_EXERCISE DIRECTIONS:_
Which lines run from the one containing "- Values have" to the end of the entries? Copy them exactly, both ends included, and give nothing else.

SUPPLIED MATERIAL START

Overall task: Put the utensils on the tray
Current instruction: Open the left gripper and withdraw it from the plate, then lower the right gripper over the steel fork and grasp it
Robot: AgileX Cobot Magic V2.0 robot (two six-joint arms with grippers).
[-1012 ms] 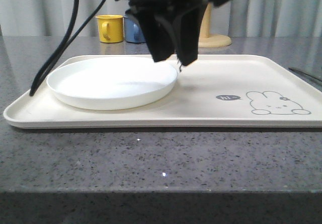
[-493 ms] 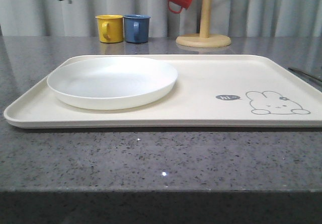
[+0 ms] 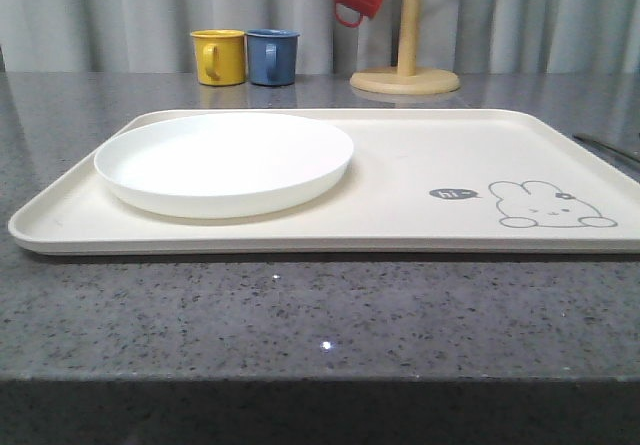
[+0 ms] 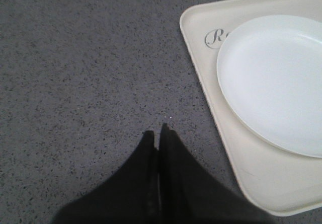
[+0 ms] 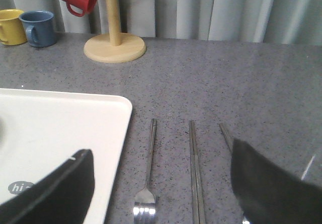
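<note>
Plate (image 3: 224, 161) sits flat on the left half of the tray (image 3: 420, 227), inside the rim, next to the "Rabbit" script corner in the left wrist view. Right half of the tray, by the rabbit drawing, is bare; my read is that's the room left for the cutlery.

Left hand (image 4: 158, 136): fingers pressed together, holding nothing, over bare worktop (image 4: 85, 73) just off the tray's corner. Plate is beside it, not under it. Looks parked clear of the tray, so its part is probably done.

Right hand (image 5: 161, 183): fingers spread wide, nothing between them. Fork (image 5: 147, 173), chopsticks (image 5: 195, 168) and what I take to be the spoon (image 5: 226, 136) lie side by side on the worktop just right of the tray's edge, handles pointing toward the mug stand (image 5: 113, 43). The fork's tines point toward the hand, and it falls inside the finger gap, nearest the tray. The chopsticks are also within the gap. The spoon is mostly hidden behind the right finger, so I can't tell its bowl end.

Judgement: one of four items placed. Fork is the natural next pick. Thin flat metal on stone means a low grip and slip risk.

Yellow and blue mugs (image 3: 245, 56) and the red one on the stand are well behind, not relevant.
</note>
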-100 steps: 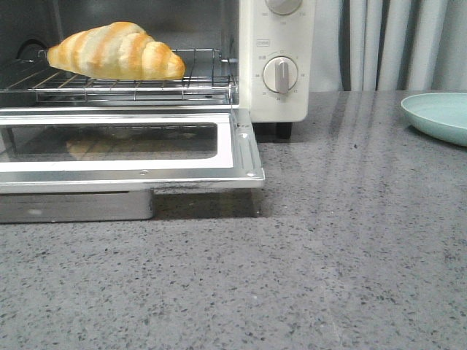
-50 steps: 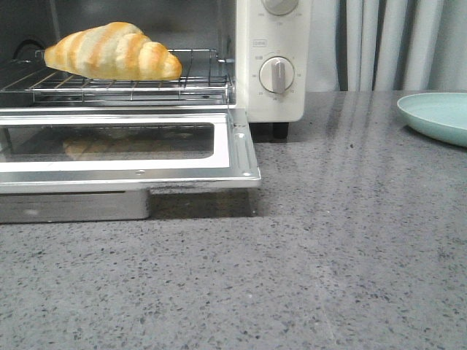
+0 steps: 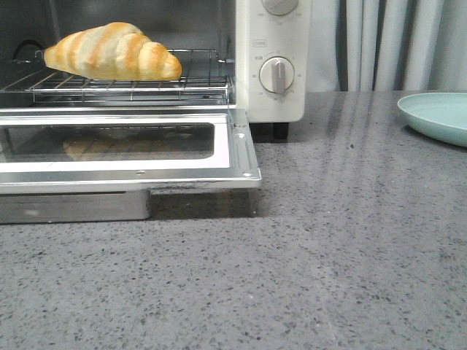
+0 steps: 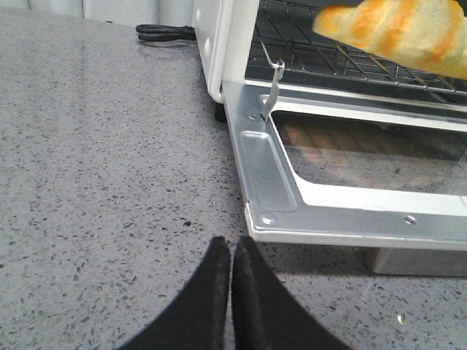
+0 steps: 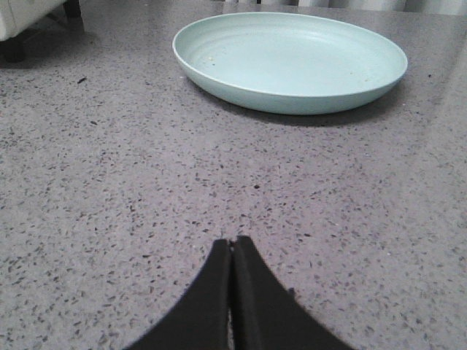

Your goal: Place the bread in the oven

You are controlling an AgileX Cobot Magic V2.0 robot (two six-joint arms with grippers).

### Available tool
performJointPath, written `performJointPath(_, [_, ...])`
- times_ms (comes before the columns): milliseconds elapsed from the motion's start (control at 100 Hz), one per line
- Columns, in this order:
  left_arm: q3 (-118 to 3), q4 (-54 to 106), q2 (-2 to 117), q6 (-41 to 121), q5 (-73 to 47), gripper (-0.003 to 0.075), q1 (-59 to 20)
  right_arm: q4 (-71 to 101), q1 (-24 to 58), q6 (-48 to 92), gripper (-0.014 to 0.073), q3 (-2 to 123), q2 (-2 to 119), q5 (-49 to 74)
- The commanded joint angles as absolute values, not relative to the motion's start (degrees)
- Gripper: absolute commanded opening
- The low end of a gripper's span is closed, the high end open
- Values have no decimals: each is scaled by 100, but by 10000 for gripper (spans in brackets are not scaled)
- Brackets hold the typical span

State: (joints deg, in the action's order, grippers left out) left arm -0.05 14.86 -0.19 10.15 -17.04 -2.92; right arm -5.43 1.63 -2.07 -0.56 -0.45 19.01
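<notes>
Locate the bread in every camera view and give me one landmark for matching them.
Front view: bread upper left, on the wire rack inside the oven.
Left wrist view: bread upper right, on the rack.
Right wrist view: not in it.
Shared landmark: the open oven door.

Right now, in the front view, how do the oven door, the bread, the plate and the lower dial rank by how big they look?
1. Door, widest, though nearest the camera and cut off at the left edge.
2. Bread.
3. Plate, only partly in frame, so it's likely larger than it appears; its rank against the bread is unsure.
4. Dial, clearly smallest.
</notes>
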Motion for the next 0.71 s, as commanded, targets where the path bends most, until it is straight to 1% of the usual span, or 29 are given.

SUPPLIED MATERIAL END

_ANSWER TO THIS TASK:_
- Values have no decimals: each is scaled by 100, but by 10000 for gripper (spans in brackets are not scaled)
- Brackets hold the typical span

State: (joints deg, in the action's order, grippers left out) left arm -0.05 14.86 -0.19 10.15 -17.04 -2.92; right arm -5.43 1.63 -2.07 -0.56 -0.45 19.01
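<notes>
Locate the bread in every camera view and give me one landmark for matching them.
Front view: bread upper left, on the wire rack inside the oven.
Left wrist view: bread upper right, on the rack.
Right wrist view: not in it.
Shared landmark: the open oven door.

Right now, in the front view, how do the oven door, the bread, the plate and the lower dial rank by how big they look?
1. Door, widest, though nearest the camera and cut off at the left edge.
2. Bread.
3. Plate, only partly in frame, so it's likely larger than it appears; its rank against the bread is unsure.
4. Dial, clearly smallest.
</notes>
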Motion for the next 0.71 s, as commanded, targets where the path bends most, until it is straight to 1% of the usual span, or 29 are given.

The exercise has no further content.